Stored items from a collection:
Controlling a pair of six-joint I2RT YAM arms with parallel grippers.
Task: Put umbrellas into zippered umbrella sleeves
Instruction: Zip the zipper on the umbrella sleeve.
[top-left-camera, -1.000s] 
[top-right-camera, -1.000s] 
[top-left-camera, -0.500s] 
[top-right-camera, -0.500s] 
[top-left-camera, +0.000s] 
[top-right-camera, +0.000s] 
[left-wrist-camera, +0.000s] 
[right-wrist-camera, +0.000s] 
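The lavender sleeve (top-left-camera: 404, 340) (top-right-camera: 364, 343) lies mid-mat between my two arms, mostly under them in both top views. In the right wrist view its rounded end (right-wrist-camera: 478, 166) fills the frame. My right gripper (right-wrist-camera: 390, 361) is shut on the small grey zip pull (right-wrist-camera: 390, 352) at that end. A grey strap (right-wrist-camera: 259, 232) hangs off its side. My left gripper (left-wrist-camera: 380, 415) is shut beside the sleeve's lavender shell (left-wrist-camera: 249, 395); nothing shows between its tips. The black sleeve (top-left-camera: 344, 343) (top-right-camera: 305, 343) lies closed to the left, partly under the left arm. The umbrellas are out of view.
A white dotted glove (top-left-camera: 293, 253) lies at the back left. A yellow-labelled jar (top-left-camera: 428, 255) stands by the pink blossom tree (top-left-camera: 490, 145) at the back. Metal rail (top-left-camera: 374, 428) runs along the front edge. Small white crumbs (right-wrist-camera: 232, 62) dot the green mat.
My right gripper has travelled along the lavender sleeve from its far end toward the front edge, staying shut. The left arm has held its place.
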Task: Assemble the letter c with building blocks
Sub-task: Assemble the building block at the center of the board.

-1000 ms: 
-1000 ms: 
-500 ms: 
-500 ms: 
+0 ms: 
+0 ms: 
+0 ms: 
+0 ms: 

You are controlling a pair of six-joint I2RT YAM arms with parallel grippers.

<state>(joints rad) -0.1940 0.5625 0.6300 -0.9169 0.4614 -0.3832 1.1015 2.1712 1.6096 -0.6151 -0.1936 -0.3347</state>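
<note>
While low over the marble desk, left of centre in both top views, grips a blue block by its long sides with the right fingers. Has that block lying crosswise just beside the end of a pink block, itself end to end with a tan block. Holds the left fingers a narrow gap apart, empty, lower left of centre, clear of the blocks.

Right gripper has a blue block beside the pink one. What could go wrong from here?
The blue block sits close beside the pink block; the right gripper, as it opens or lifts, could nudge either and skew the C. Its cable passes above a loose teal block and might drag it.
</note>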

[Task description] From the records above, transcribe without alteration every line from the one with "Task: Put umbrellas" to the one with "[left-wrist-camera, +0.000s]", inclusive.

[Exercise result]
Task: Put umbrellas into zippered umbrella sleeves
Instruction: Zip the zipper on the umbrella sleeve.
[top-left-camera, -1.000s] 
[top-right-camera, -1.000s] 
[top-left-camera, -0.500s] 
[top-right-camera, -0.500s] 
[top-left-camera, +0.000s] 
[top-right-camera, +0.000s] 
[left-wrist-camera, +0.000s] 

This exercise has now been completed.